» **Required action**: From the first line to the last, restate the data exactly, leaving out the images.

━━━━━━━━━━━━━━━━━━━━

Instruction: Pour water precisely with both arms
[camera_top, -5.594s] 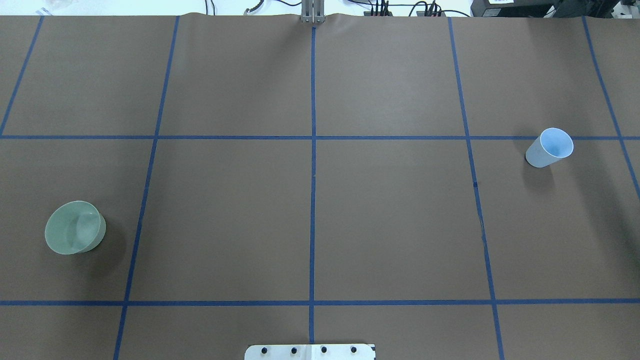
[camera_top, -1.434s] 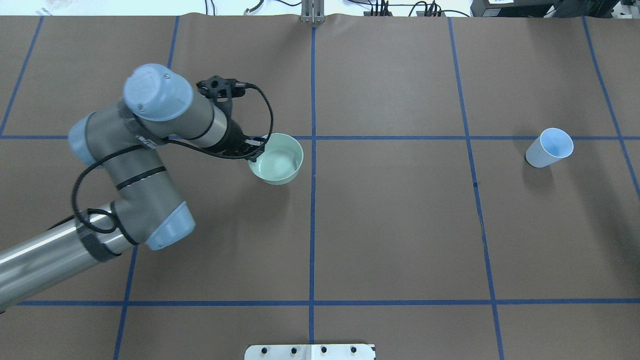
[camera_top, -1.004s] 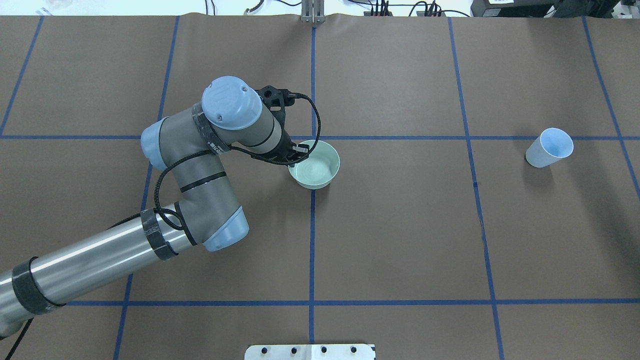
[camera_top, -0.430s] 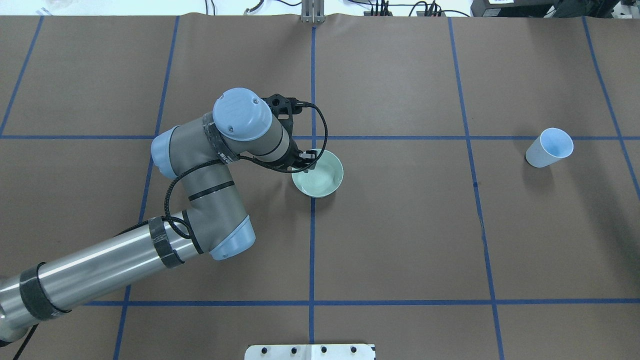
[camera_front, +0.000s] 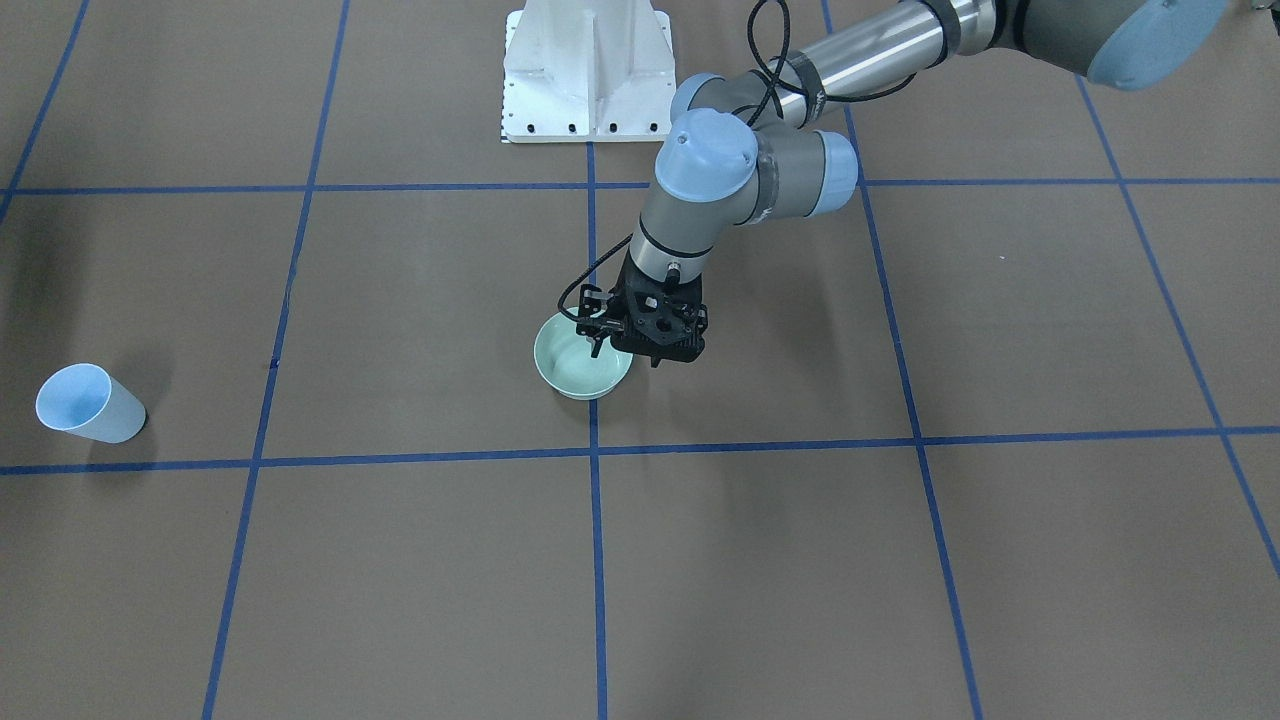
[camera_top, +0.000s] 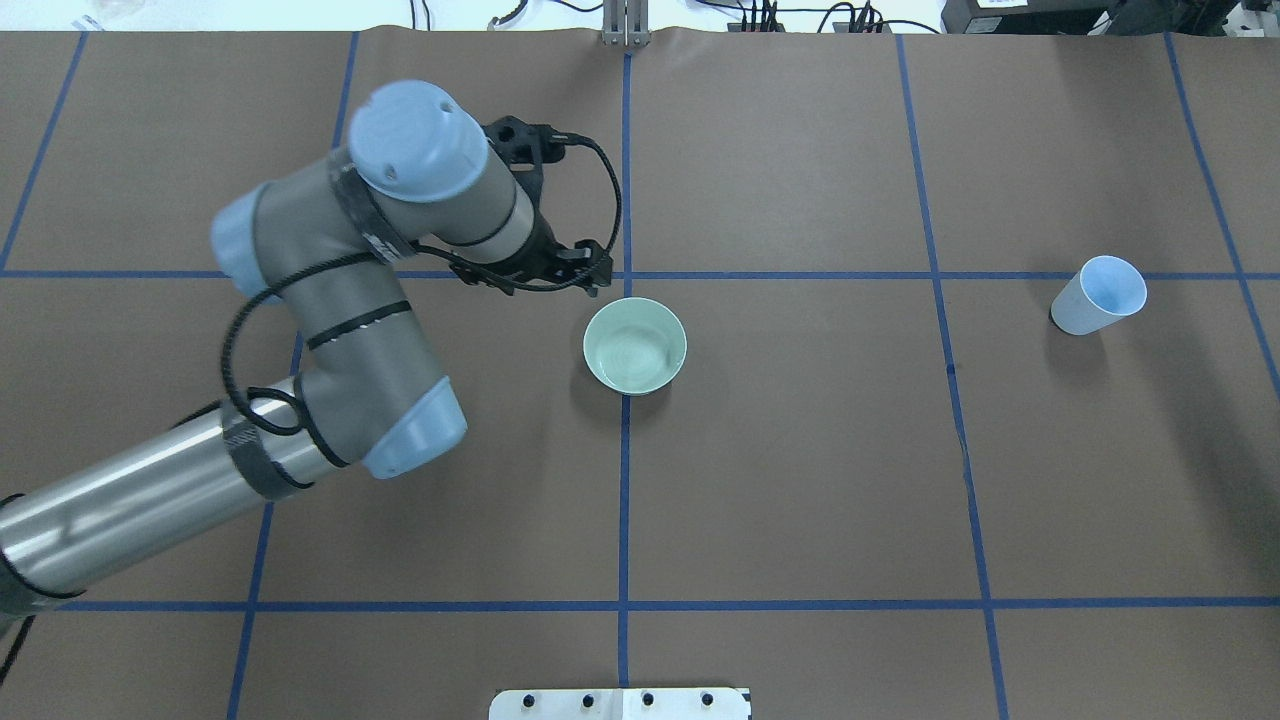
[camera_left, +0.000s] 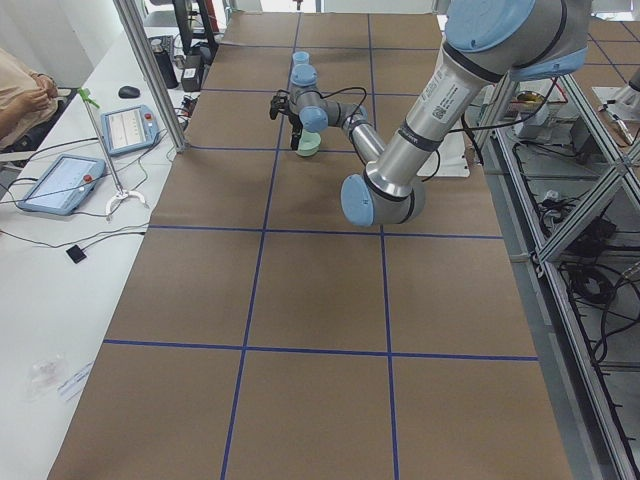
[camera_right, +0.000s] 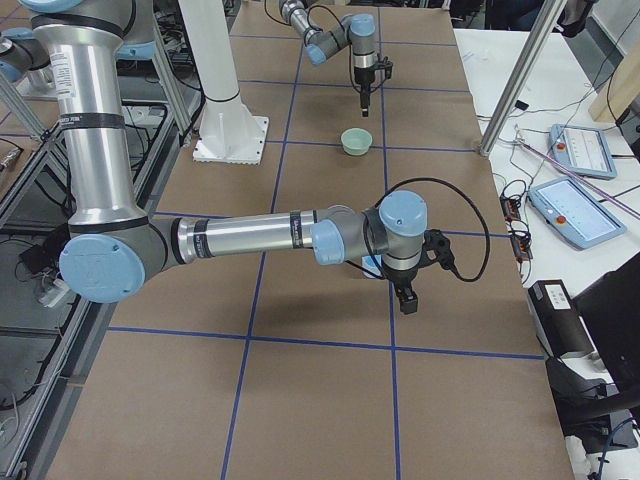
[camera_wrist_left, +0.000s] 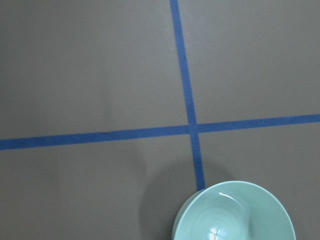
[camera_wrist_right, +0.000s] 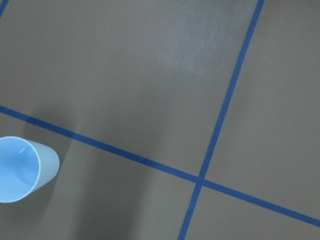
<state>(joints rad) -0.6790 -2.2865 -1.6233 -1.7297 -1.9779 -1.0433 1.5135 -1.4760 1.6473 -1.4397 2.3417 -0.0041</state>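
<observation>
While the pale green bowl (camera_top: 635, 345) stands upright and free on the brown table cover (camera_top: 800, 480), the left gripper (camera_top: 588, 268) hangs above it, off toward the robot's left and a little to the bowl's far side. Its jaws stand apart and grip nothing. The left arm (camera_top: 330, 330) bends in from the robot's left of the bowl with the tool pointing down. Seen from the table's end on the robot's right, a clear gap separates the tool from the bowl's rim.

The water (camera_wrist_left: 215, 232) is hard to make out. Faint rings and a small white glint in the bowl's bottom are all that shows of it. The bowl sits on a line of blue tape (camera_top: 624, 480), just on the robot's side of a crossing of two lines. The white pedestal (camera_front: 585, 70) stands on the robot's side of the bowl, along that same line.

A light blue cup (camera_top: 1098, 295) stands upright, well apart from the bowl toward the robot's right. The right arm (camera_right: 250, 235) reaches out over the table on that side. The right gripper (camera_right: 405, 297) points down just beside the cup, far from the bowl. I cannot tell whether it is parted or closed, since only a side view shows it.
</observation>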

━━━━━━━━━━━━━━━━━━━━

» **Solution for this task**:
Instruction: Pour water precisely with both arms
[camera_top, -5.594s] 
[camera_top, -1.434s] 
[camera_top, -1.004s] 
[camera_top, -0.430s] 
[camera_front, +0.000s] 
[camera_top, +0.000s] 
[camera_left, +0.000s] 
[camera_right, +0.000s] 
[camera_wrist_left, +0.000s] 
[camera_wrist_right, +0.000s] 
<state>(joints rad) -0.6790 -2.2865 -1.6233 -1.7297 -1.9779 -1.0433 1.5135 -1.4760 1.6473 -1.4397 2.3417 -0.0041</state>
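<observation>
While the pale green bowl (camera_top: 635, 345) stands upright and free on the brown table cover (camera_top: 800, 480), the left gripper (camera_top: 588, 268) hangs above it, off toward the robot's left and a little to the bowl's far side. Its jaws stand apart and grip nothing. The left arm (camera_top: 330, 330) bends in from the robot's left of the bowl with the tool pointing down. Seen from the table's end on the robot's right, a clear gap separates the tool from the bowl's rim.

The water (camera_wrist_left: 215, 232) is hard to make out. Faint rings and a small white glint in the bowl's bottom are all that shows of it. The bowl sits on a line of blue tape (camera_top: 624, 480), just on the robot's side of a crossing of two lines. The white pedestal (camera_front: 585, 70) stands on the robot's side of the bowl, along that same line.

A light blue cup (camera_top: 1098, 295) stands upright, well apart from the bowl toward the robot's right. The right arm (camera_right: 250, 235) reaches out over the table on that side. The right gripper (camera_right: 405, 297) points down just beside the cup, far from the bowl. I cannot tell whether it is parted or closed, since only a side view shows it.
</observation>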

Nothing more is required for this exercise.